» **TASK PROMPT**: Repeat exactly the lines from the start of the material below up to and including the "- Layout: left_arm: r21" line.

» **DATA SEGMENT**:
+---+

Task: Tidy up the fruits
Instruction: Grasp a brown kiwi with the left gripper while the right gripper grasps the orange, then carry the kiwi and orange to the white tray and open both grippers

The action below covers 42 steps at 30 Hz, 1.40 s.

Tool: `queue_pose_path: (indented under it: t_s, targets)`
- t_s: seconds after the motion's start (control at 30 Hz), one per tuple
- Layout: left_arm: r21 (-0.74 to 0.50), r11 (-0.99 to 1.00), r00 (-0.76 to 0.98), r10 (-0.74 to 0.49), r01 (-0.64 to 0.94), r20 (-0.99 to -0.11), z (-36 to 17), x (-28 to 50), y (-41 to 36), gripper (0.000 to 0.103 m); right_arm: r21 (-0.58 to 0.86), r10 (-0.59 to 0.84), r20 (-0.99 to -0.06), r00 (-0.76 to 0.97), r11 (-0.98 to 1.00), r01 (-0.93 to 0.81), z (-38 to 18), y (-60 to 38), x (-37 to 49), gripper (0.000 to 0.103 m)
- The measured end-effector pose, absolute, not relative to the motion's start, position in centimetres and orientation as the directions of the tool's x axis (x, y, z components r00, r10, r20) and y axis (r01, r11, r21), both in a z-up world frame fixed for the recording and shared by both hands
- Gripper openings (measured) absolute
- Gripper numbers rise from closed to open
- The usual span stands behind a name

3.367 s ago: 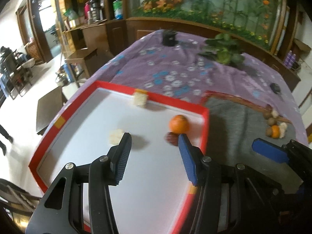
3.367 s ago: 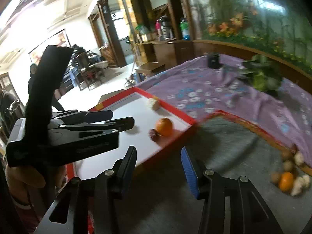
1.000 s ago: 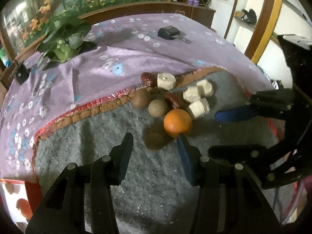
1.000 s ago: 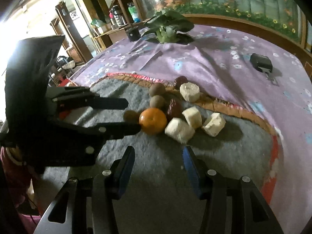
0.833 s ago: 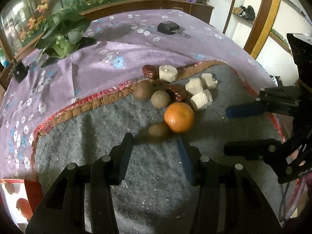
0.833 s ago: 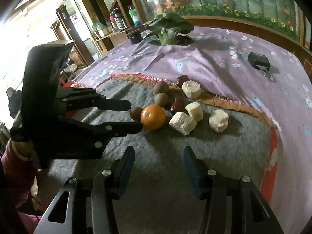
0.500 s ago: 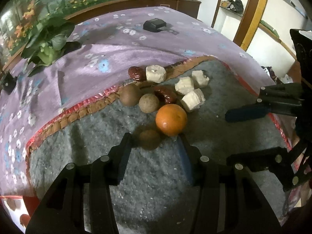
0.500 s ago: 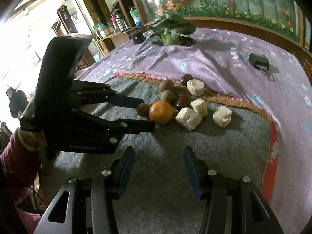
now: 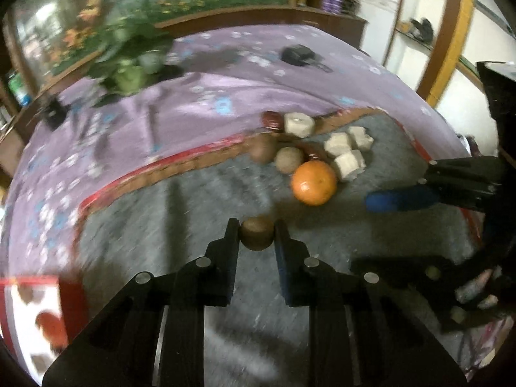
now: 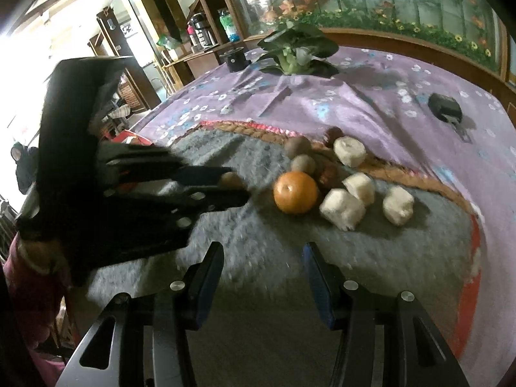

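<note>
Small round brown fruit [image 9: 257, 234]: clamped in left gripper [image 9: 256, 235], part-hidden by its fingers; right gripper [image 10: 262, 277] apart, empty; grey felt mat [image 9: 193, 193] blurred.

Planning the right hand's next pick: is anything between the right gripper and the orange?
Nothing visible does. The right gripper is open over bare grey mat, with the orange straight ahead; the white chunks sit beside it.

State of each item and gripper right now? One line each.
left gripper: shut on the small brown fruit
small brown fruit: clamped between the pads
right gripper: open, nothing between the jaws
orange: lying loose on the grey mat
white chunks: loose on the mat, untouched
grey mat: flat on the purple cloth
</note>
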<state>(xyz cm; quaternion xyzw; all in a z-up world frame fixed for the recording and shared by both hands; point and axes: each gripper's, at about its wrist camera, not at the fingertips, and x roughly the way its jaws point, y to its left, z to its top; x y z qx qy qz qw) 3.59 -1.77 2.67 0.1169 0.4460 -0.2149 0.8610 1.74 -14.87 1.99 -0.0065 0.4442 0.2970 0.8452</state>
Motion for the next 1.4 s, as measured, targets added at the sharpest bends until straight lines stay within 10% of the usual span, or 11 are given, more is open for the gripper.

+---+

» **SOLUTION**:
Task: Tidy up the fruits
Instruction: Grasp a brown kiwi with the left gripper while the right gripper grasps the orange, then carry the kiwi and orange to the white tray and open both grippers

The action below covers 42 steps at 30 Hz, 1.40 s.

Tool: `queue_pose_path: (indented under it: t_s, targets)`
- t_s: seconds after the motion's start (control at 30 Hz), one per tuple
- Layout: left_arm: r21 (-0.74 to 0.50), r11 (-0.99 to 1.00), r00 (-0.76 to 0.98), r10 (-0.74 to 0.49), r01 (-0.64 to 0.94), r20 (-0.99 to -0.11), z (-36 to 17), x (-28 to 50), y (-41 to 36), gripper (0.000 to 0.103 m); right_arm: r21 (-0.58 to 0.86), r10 (-0.59 to 0.84), r20 (-0.99 to -0.06), r00 (-0.76 to 0.97), r11 (-0.98 to 1.00), r01 (-0.93 to 0.81), z (-38 to 18), y (-60 to 38), x (-37 to 49), gripper (0.000 to 0.103 m)

The output for this exercise is complete.